Table of contents
Compile CUDA dependent environment
Preparation
Source code download
Faster R-CNN pytorch version 0.4.0 source code: GitHub - jwyang/faster-rcnn.pytorch: A faster pytorch implementation of faster r-cnn
Faster R-CNN pytorch version 1.0.0 source code: GitHub - jwyang/faster-rcnn.pytorch at pytorch -1.0
Configuration Environment
Use the following command to install the required library in the directory where requirements.txt is located
pip install -r requirements.txt
Note that it is best to downgrade the scipy library after this, such as installing version 1.2.1, otherwise an error may be reported later
pip uninstall scipy
pip install scipy==1.2.1
Make a VOC dataset
Make your own VOC format dataset: record the Open Image v4 dataset into VOC format_ZZZZ_Y_'s Blog-CSDN Blog
Create a soft link to point to the data set, without copying the data set to the specified path of the project to occupy additional memory: Windows, Linux create a soft link_windows create a link_ZZZZ_Y_'s blog-CSDN blog
data directory structure
data
├─VOCdevkit2007
│ └─VOC2007
│ ├─Annotations
│ ├─ImageSets
│ │ ├─Layout
│ │ ├─Main
│ │ └─Segmentation
│ ├─JPEGImages
│ ├─SegmentationClass
│ └─SegmentationObject
└─pretrained_model
The pretrained model is stored under pretrained_model ,
The xml tag file is stored under Annotations ,
The jpg image data files are stored under JPEGImages .
The Main folder under ImageSets stores the training set verification set and test set txt files, which contain the serial numbers of the pictures
train
Compile CUDA dependent environment
cd lib
python setup.py build develop
pre-trained model
The pre-trained model should be stored in the pretrained_model folder
Modify the pascal_voc.py file
Modify the detection category in the file path faster-rcnn.pytorch/lib/datasets/pascal_voc.py file
If the category name is lowercase!
to train
CUDA_VISIBLE_DEVICES=0 python trainval_net.py --dataset pascal_voc --net res101 --bs 4 --nw 4 --lr 0.005 --lr_decay_step 5 --cuda --epochs 50
test
Test with the following code:
CUDA_VISIBLE_DEVICES=9 python test_net.py --dataset pascal_voc --net res101 --checksession 1 --checkepoch 1 --checkpoint 6755 --cuda
demo.py
Run demo.py with the following command
CUDA_VISIBLE_DEVICES=0 python demo.py --net res101 --checksession 1 --checkepoch 4 --checkpoint 13512 --cuda --load_dir models
报错:RuntimeError: Error(s) in loading state_dict for resnet:
RuntimeError: Error(s) in loading state_dict for resnet:
size mismatch for RCNN_cls_score.weight: copying a param with shape torch.Size([16, 2048]) from checkpoint, the shape in current model is torch.Size([21, 2048]).
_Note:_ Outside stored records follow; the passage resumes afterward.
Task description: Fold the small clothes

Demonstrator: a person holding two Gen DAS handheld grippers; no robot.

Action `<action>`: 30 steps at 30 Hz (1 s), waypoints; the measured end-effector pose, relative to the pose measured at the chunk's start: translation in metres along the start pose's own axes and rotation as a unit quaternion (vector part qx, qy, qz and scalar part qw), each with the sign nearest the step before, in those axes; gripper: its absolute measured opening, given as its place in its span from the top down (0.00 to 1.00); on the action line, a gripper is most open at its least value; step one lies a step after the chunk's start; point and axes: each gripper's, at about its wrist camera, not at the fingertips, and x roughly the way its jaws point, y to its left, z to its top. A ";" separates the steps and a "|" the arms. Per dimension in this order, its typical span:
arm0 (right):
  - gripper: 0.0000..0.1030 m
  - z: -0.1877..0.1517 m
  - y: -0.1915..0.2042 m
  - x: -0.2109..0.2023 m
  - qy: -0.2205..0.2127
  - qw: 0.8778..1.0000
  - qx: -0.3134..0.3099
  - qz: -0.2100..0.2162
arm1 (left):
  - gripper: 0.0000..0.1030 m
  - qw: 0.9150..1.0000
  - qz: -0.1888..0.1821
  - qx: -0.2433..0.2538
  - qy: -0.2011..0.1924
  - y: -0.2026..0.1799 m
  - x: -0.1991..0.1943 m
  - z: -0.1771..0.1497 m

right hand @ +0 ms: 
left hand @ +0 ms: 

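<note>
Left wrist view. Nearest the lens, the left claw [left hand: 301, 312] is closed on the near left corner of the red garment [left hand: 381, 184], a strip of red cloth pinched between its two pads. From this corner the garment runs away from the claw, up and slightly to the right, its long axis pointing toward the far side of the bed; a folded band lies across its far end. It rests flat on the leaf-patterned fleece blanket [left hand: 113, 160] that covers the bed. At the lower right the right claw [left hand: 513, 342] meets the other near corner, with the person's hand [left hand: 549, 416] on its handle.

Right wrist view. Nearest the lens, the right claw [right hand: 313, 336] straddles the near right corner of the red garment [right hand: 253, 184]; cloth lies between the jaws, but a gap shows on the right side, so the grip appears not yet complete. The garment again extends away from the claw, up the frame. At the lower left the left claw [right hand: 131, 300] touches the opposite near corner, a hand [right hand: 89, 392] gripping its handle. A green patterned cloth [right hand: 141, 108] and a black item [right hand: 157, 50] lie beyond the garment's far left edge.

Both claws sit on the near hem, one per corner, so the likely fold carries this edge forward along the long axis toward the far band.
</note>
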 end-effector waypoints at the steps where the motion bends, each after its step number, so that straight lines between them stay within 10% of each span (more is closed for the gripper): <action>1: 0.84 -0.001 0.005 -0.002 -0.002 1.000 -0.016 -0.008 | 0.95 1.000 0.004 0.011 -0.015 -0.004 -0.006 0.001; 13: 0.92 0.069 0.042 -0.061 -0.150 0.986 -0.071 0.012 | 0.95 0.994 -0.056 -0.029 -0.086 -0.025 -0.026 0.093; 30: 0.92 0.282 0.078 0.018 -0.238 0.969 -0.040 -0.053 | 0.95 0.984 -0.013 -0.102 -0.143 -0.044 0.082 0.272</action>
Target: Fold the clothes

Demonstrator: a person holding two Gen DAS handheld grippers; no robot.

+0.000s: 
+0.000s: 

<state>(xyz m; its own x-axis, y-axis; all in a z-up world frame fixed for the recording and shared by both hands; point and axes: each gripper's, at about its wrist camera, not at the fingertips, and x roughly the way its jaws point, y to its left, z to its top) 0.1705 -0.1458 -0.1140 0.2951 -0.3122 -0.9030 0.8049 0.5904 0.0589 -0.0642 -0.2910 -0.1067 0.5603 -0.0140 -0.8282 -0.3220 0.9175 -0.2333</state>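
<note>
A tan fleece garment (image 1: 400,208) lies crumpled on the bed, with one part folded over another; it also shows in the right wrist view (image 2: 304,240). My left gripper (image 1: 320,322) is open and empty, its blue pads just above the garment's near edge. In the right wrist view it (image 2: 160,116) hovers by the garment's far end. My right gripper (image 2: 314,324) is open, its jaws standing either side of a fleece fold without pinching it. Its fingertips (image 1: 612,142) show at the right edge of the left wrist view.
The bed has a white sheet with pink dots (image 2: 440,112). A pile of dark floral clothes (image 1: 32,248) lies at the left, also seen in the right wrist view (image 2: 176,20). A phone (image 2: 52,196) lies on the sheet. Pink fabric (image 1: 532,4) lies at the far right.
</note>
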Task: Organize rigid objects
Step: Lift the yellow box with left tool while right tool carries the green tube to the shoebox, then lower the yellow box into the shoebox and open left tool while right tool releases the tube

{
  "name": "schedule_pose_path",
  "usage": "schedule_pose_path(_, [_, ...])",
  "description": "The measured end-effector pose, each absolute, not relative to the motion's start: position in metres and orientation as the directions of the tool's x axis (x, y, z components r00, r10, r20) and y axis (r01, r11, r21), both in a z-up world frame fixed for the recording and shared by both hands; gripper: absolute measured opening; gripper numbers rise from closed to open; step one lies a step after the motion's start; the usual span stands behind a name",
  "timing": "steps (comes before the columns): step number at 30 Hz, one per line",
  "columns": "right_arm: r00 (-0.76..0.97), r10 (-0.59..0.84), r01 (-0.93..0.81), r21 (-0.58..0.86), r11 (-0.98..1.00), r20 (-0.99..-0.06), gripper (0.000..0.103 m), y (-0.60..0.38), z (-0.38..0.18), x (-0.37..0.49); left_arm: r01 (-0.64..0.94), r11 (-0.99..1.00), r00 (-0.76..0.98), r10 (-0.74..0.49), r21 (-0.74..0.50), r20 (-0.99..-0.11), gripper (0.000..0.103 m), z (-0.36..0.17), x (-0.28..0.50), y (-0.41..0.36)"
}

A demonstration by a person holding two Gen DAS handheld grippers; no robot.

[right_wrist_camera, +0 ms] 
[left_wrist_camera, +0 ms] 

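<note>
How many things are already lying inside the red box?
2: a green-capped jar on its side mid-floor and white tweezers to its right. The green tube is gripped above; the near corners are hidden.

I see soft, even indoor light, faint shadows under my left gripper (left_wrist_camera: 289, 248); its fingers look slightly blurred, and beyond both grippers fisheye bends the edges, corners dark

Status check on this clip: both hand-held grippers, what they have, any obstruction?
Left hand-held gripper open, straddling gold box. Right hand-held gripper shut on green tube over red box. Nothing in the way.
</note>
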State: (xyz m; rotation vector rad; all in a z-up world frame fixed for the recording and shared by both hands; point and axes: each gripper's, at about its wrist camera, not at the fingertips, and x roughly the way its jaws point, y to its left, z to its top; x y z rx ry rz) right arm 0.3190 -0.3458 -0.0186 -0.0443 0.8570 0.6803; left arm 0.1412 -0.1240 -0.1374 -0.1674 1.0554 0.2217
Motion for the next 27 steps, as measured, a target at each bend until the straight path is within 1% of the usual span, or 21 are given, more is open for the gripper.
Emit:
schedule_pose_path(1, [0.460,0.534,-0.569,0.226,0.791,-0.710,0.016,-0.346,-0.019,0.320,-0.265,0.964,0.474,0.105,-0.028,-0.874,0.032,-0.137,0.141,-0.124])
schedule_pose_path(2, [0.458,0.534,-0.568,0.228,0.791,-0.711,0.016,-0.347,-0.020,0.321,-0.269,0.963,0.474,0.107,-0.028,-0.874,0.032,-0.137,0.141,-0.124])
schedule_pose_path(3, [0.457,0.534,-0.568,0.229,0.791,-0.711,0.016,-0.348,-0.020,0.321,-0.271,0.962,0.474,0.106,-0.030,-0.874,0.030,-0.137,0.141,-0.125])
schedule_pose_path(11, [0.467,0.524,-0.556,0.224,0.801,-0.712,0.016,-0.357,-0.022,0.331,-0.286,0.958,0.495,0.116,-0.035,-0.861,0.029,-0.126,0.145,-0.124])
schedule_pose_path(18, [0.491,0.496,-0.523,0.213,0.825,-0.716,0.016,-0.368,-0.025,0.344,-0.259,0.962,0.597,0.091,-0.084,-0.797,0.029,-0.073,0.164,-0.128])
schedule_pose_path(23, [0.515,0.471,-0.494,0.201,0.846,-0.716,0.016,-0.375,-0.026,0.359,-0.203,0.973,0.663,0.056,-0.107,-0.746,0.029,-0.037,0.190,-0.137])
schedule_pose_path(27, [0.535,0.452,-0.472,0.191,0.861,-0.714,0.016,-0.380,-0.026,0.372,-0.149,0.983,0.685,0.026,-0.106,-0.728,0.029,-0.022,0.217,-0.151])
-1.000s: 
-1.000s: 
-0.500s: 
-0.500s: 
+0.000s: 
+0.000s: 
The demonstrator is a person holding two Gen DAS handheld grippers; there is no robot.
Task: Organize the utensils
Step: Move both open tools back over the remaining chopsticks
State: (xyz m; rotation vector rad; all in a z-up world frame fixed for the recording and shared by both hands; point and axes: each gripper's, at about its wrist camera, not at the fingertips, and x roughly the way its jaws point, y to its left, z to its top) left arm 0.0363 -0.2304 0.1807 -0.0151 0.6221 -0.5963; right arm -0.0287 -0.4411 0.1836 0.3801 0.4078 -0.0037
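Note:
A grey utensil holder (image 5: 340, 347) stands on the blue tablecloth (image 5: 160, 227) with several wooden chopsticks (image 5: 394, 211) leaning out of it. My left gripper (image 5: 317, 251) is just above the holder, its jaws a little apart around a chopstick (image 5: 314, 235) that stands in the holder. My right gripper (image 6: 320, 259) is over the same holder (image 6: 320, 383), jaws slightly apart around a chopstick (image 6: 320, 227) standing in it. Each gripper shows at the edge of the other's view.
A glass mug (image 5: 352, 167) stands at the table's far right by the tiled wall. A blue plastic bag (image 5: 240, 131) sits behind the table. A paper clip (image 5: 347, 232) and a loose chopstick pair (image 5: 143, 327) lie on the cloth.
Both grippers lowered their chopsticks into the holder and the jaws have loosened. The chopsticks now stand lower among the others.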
size mismatch for RCNN_cls_score.bias: copying a param with shape torch.Size([16]) from checkpoint, the shape in current model is torch.Size([21]).
size mismatch for RCNN_bbox_pred.weight: copying a param with shape torch.Size([64, 2048]) from checkpoint, the shape in current model is torch.Size([84, 2048]).
size mismatch for RCNN_bbox_pred.bias: copying a param with shape torch.Size([64]) from checkpoint, the shape in current model is torch.Size([84]).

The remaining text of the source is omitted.